**Task directions**: Please retype every entry below, keeping it exactly the same.

**Dataset entries**:
━━━━━━
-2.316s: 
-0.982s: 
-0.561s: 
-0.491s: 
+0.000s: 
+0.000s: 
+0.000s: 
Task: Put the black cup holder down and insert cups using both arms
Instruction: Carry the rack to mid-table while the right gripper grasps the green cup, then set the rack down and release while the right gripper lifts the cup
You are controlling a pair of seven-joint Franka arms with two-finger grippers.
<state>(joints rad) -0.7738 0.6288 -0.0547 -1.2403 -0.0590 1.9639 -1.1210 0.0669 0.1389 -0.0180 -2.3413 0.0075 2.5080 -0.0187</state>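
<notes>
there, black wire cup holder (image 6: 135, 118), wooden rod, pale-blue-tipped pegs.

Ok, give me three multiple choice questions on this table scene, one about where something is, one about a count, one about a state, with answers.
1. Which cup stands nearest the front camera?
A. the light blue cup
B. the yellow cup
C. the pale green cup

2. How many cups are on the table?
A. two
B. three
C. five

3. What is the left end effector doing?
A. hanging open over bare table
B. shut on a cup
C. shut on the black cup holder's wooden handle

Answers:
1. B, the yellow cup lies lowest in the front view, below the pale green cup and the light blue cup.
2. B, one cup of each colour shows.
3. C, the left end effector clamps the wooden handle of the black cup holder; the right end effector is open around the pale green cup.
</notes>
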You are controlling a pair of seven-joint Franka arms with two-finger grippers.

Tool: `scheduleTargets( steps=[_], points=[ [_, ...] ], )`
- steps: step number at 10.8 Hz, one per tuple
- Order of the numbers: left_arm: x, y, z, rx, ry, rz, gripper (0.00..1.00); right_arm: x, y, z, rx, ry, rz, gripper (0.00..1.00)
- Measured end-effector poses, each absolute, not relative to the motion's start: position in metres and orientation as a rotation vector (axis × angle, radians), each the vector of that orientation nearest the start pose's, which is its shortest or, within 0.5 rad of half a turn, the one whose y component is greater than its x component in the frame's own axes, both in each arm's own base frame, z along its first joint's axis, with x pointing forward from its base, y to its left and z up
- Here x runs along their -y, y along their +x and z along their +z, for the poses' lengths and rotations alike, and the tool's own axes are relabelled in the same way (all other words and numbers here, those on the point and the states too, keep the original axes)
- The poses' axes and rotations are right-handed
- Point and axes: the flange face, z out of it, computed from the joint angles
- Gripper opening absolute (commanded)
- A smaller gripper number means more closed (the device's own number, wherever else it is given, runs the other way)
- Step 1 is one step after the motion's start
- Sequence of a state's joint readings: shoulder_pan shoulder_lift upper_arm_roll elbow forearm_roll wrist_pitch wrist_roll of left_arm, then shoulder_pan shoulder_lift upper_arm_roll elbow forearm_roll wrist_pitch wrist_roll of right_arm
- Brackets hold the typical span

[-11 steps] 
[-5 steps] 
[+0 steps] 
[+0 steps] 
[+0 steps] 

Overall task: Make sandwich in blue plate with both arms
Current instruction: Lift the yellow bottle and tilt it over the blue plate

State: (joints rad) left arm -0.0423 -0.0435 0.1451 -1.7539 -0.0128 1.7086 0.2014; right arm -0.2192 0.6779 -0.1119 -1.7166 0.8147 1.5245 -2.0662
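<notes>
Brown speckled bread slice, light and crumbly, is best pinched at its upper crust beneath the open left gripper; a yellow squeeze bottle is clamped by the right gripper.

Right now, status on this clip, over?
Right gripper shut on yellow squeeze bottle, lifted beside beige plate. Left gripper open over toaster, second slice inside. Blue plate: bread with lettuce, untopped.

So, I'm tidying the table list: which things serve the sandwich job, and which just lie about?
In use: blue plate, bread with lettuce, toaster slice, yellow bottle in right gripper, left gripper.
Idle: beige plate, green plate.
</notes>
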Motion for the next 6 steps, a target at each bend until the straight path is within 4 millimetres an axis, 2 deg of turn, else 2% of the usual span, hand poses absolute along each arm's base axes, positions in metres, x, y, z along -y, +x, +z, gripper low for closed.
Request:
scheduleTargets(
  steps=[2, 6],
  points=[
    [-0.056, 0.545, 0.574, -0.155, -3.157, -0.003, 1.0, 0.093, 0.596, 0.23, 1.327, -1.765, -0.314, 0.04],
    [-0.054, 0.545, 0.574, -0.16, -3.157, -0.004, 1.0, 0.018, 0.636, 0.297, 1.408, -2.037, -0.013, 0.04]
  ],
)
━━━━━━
**Written response**:
-2.316s: 
-0.982s: 
-0.561s: 
-0.491s: 
+0.000s: 
+0.000s: 
+0.000s: 
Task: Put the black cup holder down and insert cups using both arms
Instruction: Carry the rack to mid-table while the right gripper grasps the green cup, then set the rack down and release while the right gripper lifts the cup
You are controlling a pair of seven-joint Franka arms with two-finger grippers.
<state>(joints rad) -0.7738 0.6288 -0.0547 -1.2403 -0.0590 1.9639 -1.1210 0.0669 0.1389 -0.0180 -2.3413 0.0075 2.5080 -0.0187</state>
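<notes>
there, black wire cup holder (image 6: 135, 118), wooden rod, pale-blue-tipped pegs.

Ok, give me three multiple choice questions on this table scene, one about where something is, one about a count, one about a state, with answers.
1. Which cup stands nearest the front camera?
A. the light blue cup
B. the yellow cup
C. the pale green cup

2. How many cups are on the table?
A. two
B. three
C. five

3. What is the left end effector doing?
A. hanging open over bare table
B. shut on a cup
C. shut on the black cup holder's wooden handle

Answers:
1. B, the yellow cup lies lowest in the front view, below the pale green cup and the light blue cup.
2. B, one cup of each colour shows.
3. C, the left end effector clamps the wooden handle of the black cup holder; the right end effector is open around the pale green cup.
</notes>
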You are controlling a pair of seven-joint Franka arms with two-finger grippers.

Tool: `scheduleTargets( steps=[_], points=[ [_, ...] ], )`
- steps: step number at 10.8 Hz, one per tuple
- Order of the numbers: left_arm: x, y, z, rx, ry, rz, gripper (0.00..1.00); right_arm: x, y, z, rx, ry, rz, gripper (0.00..1.00)
- Measured end-effector poses, each absolute, not relative to the motion's start: position in metres and orientation as a rotation vector (axis × angle, radians), each the vector of that orientation nearest the start pose's, which is its shortest or, within 0.5 rad of half a turn, the one whose y component is greater than its x component in the frame's own axes, both in each arm's own base frame, z along its first joint's axis, with x pointing forward from its base, y to its left and z up
- Here x runs along their -y, y along their +x and z along their +z, for the poses' lengths and rotations alike, and the tool's own axes are relabelled in the same way (all other words and numbers here, those on the point and the states too, keep the original axes)
- The poses' axes and rotations are right-handed
- Point and axes: the flange face, z out of it, computed from the joint angles
- Gripper opening absolute (commanded)
- A smaller gripper number means more closed (the device's own number, wherever else it is given, runs the other way)
- Step 1 is one step after the motion's start
- Sequence of a state's joint readings: shoulder_pan shoulder_lift upper_arm_roll elbow forearm_roll wrist_pitch wrist_roll of left_arm, then shoulder_pan shoulder_lift upper_arm_roll elbow forearm_roll wrist_pitch wrist_roll of right_arm
- Brackets hold the typical span

[-11 steps] 
[-5 steps] 
[+0 steps] 
[+0 steps] 
[+0 steps] 

Overall task: Make sandwich in blue plate with both arms
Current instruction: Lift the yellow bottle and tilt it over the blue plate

State: (joints rad) left arm -0.0423 -0.0435 0.1451 -1.7539 -0.0128 1.7086 0.2014; right arm -0.2192 0.6779 -0.1119 -1.7166 0.8147 1.5245 -2.0662
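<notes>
Brown speckled bread slice, light and crumbly, is best pinched at its upper crust beneath the open left gripper; a yellow squeeze bottle is clamped by the right gripper.

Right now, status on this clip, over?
Right gripper shut on yellow squeeze bottle, lifted beside beige plate. Left gripper open over toaster, second slice inside. Blue plate: bread with lettuce, untopped.

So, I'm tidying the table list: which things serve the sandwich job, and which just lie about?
In use: blue plate, bread with lettuce, toaster slice, yellow bottle in right gripper, left gripper.
Idle: beige plate, green plate.
</notes>
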Motion for the next 6 steps, a target at each bend until the straight path is within 4 millimetres an axis, 2 deg of turn, else 2% of the usual span, hand poses absolute along each arm's base axes, positions in metres, x, y, z along -y, +x, +z, gripper low for closed.
Request:
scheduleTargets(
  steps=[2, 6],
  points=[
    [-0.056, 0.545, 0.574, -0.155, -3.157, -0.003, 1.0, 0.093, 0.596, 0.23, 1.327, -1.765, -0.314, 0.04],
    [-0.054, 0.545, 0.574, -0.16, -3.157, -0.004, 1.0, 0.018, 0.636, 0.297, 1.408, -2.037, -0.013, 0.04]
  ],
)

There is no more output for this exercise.